DESCRIPTION OF THE TASK
Give back every line of the data, transcribed exactly.
• • • •
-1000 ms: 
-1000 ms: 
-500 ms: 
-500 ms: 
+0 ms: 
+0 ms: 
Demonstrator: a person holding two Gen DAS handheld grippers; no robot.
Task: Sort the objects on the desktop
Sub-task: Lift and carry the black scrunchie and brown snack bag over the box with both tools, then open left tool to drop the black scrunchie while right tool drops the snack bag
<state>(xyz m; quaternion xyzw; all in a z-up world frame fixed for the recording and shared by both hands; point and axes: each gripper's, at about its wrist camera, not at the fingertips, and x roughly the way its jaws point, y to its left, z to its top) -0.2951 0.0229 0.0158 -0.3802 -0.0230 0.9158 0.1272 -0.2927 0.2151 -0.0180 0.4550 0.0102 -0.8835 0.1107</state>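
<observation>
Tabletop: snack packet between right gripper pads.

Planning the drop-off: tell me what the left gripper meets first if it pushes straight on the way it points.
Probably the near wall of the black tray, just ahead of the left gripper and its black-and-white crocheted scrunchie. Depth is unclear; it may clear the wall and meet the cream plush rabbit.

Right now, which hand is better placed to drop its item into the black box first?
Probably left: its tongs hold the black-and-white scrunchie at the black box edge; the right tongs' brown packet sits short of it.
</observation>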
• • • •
YOUR RESPONSE
-1000 ms: 
-1000 ms: 
-500 ms: 
-500 ms: 
+0 ms: 
+0 ms: 
Demonstrator: a person holding two Gen DAS handheld grippers; no robot.
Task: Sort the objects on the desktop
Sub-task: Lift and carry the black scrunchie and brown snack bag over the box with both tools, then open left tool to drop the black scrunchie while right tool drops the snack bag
<state>(xyz m; quaternion xyzw; all in a z-up world frame fixed for the recording and shared by both hands; point and axes: each gripper's, at about its wrist camera, not at the fingertips, and x roughly the way its jaws point, y to its left, z to its top) -0.2951 0.0229 0.0158 -0.3802 -0.0230 0.9158 0.1272 -0.2927 0.2151 -0.0180 0.4550 0.0102 -0.8835 0.1107</state>
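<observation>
Tabletop: snack packet between right gripper pads.

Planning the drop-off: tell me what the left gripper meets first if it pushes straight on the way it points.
Probably the near wall of the black tray, just ahead of the left gripper and its black-and-white crocheted scrunchie. Depth is unclear; it may clear the wall and meet the cream plush rabbit.

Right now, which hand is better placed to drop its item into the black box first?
Probably left: its tongs hold the black-and-white scrunchie at the black box edge; the right tongs' brown packet sits short of it.
</observation>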

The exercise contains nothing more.